* **Your task**: Transcribe word for word the lines below from the line with "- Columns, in" through the line with "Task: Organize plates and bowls", ends included.

################

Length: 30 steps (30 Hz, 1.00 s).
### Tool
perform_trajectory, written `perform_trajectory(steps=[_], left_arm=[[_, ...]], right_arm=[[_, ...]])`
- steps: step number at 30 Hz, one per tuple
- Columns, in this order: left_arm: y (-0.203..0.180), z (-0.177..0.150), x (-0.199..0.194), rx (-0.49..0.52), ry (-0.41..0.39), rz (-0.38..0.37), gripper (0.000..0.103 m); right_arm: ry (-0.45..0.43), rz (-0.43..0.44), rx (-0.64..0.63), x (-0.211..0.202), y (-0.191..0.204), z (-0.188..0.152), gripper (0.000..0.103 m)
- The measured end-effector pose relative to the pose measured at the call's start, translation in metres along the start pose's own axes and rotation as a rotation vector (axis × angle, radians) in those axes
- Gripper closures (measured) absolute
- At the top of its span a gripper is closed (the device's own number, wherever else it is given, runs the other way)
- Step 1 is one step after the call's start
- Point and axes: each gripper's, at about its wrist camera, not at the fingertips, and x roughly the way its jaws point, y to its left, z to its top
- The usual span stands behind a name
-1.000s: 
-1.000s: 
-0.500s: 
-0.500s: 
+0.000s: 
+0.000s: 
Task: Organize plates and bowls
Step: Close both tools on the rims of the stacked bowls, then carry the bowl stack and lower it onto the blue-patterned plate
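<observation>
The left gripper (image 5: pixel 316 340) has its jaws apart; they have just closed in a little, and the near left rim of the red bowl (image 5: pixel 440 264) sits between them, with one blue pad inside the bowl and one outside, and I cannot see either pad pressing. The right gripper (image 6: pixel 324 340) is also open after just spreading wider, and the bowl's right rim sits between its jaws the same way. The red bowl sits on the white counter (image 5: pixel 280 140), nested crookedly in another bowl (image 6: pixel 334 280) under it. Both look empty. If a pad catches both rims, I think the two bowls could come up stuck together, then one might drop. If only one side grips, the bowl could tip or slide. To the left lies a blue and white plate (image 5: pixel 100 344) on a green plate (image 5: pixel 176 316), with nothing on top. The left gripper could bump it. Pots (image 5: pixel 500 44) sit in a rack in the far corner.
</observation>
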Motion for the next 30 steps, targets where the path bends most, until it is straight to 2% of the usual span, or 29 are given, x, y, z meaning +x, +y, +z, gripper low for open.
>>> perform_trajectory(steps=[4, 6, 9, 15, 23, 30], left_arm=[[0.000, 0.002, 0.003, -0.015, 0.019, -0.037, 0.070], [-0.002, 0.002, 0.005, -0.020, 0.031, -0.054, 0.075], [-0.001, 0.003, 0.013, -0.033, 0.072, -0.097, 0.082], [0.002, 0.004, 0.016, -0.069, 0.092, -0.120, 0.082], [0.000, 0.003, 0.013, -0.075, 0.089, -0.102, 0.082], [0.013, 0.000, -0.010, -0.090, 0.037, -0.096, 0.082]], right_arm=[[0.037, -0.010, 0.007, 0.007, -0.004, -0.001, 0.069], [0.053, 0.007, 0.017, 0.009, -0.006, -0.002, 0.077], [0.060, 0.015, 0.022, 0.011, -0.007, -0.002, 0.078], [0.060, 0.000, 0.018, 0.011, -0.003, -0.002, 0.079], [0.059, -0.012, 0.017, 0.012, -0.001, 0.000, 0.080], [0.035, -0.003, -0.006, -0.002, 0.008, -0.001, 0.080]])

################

* **Your solution**:
- Columns, in this order: left_arm: y (-0.203..0.180), z (-0.177..0.150), x (-0.199..0.194), rx (-0.49..0.52), ry (-0.41..0.39), rz (-0.38..0.37), gripper (0.000..0.103 m); right_arm: ry (-0.45..0.43), rz (-0.43..0.44), rx (-0.64..0.63), x (-0.211..0.202), y (-0.191..0.204), z (-0.188..0.152), gripper (0.000..0.103 m)
- The measured end-effector pose relative to the pose measured at the call's start, translation in metres along the start pose's own axes and rotation as a rotation vector (axis × angle, radians) in those axes
- Gripper closures (measured) absolute
- At the top of its span a gripper is closed (the device's own number, wherever else it is given, runs the other way)
- Step 1 is one step after the call's start
- Point and axes: each gripper's, at about its wrist camera, not at the fingertips, and x roughly the way its jaws point, y to its left, z to its top
- The usual span stands behind a name
-1.000s: 
-1.000s: 
-0.500s: 
-0.500s: 
+0.000s: 
+0.000s: 
Task: Organize plates and bowls

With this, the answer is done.